THE PROBLEM: Please copy out the lines in the entries that contain "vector".

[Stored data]
------------------------------------------------

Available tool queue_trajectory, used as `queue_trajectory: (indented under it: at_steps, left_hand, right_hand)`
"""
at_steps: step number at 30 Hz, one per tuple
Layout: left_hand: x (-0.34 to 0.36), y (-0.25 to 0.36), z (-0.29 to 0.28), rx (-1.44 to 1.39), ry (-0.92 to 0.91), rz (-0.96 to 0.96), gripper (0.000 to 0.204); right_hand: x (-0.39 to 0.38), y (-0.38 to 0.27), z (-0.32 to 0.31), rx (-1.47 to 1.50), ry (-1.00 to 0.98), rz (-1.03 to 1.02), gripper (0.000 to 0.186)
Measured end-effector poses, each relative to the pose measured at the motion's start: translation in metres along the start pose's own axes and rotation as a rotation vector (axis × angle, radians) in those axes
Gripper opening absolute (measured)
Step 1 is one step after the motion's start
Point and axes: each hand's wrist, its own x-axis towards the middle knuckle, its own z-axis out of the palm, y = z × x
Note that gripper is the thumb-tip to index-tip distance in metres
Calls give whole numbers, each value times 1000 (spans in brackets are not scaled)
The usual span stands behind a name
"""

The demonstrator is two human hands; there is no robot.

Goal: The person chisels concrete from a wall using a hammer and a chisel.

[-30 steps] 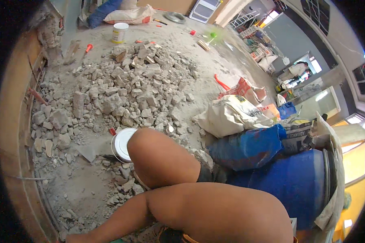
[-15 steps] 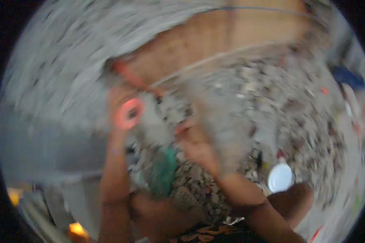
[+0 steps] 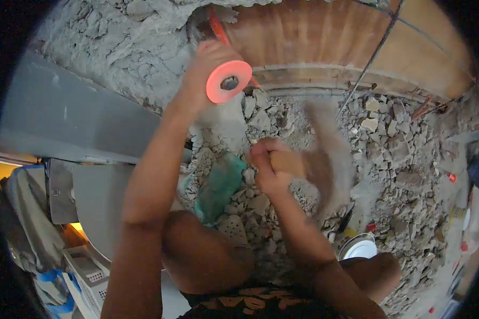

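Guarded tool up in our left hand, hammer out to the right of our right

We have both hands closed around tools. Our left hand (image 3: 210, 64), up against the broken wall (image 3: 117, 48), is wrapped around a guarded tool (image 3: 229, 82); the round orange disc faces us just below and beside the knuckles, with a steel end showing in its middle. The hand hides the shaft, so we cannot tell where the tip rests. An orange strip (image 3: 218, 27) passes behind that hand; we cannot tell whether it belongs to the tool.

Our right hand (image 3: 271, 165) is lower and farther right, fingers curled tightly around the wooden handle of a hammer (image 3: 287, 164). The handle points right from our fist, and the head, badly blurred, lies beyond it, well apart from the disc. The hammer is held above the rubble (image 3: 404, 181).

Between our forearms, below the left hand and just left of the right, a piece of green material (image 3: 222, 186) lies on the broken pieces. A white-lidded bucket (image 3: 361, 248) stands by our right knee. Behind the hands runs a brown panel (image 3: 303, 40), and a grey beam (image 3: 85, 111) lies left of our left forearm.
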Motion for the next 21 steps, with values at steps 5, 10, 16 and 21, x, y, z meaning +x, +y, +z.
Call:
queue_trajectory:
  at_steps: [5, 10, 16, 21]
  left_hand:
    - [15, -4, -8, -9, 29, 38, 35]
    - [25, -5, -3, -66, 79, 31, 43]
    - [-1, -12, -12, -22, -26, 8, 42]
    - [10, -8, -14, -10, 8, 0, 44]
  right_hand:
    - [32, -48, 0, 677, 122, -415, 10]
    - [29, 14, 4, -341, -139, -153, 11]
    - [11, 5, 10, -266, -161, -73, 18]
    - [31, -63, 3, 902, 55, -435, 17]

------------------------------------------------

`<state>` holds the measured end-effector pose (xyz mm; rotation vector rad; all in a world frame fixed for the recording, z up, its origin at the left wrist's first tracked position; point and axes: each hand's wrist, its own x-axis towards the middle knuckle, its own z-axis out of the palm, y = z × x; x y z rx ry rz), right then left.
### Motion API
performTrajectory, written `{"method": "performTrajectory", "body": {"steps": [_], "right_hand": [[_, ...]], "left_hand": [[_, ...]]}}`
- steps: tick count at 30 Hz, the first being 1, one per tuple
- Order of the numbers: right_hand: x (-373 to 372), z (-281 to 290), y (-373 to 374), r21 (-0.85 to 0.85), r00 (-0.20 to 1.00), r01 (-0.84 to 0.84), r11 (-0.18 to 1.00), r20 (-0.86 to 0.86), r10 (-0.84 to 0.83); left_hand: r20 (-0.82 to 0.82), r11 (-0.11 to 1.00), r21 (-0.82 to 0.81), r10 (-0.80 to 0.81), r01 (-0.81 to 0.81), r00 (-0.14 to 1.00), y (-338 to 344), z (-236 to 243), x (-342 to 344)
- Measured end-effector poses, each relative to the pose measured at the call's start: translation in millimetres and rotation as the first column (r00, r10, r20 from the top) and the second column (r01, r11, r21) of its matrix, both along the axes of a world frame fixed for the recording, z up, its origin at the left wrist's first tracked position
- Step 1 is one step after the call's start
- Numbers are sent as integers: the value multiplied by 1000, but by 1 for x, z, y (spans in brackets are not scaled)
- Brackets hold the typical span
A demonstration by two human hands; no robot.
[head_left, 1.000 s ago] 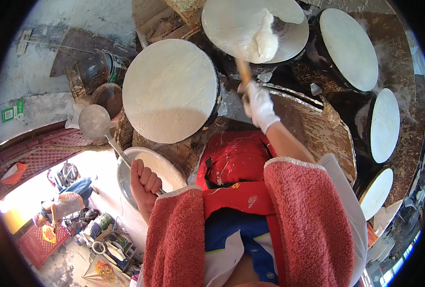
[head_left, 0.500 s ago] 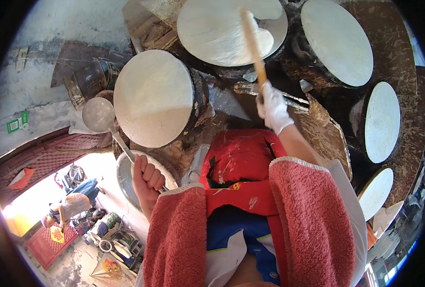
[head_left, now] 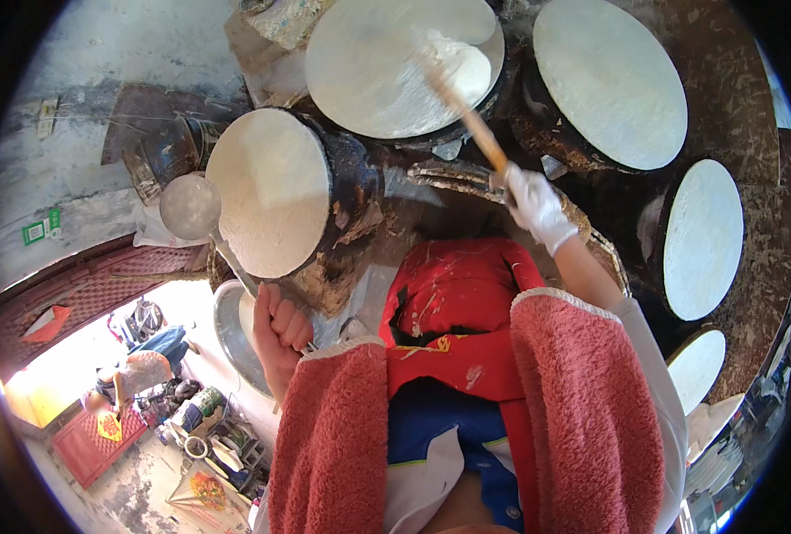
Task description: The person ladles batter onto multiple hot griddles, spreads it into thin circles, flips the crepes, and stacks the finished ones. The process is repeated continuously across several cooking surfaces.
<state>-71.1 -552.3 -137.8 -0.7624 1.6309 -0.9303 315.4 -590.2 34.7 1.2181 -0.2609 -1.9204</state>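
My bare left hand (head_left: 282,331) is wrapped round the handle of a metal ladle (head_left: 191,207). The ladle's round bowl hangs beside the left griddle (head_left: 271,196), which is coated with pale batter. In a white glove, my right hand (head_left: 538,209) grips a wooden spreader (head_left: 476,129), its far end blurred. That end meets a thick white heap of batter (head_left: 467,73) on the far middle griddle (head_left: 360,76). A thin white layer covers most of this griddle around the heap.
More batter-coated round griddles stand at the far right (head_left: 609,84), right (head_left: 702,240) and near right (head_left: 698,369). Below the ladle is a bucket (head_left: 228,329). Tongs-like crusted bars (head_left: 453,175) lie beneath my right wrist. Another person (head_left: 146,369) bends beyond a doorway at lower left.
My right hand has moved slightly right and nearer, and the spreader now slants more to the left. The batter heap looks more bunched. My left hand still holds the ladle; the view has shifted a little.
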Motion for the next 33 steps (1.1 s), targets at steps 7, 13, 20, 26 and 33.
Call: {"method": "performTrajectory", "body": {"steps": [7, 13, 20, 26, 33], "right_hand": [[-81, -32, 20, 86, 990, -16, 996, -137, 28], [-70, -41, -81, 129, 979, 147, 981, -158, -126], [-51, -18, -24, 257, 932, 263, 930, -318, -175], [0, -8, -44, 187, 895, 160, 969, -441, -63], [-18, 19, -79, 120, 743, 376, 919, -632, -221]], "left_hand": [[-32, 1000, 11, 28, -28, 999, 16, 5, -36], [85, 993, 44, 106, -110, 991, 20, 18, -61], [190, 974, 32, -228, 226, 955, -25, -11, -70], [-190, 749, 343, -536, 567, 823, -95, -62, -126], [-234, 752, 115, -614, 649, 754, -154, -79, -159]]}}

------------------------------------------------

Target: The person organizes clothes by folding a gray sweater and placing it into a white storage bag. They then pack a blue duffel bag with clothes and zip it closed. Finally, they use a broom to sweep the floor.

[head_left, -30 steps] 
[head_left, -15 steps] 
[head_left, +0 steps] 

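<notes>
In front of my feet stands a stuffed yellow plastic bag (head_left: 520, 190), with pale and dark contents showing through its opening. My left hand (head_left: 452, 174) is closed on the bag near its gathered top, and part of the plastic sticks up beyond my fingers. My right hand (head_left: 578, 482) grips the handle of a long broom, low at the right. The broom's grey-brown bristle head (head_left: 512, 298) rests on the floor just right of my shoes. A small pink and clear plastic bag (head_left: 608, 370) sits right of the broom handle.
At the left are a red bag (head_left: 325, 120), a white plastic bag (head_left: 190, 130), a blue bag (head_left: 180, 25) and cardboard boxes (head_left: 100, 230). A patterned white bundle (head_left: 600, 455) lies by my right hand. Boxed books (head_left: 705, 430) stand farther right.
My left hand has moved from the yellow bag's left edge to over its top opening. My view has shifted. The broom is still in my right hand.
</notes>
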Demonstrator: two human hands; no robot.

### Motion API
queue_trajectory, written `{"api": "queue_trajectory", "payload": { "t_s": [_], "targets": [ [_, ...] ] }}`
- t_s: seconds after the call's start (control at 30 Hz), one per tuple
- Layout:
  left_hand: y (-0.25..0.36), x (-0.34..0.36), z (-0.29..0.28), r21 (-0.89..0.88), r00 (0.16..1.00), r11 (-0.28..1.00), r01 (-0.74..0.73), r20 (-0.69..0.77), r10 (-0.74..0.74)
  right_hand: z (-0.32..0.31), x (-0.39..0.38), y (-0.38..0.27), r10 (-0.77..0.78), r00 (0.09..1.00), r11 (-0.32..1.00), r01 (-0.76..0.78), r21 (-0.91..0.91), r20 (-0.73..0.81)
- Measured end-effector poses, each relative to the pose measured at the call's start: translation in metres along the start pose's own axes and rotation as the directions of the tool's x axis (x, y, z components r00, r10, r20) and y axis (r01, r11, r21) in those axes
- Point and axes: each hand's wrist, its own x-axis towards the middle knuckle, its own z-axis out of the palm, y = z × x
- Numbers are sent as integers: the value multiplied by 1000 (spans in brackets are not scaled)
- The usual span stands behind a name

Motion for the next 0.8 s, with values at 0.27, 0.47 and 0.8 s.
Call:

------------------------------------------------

RESULT:
Measured end-effector poses, each relative to the pose measured at the motion's start: translation in metres along the start pose's own axes and rotation as a rotation vector (axis × angle, radians) in those axes
`<state>` holds the measured end-effector pose (xyz mm; rotation vector rad; all in a world frame fixed for the recording, z up, its origin at the left wrist's first tracked position; point and axes: each hand's wrist, its own x-axis towards the middle knuckle, its own z-axis out of the palm, y = z × x; x y z rx ry rz), right then left.

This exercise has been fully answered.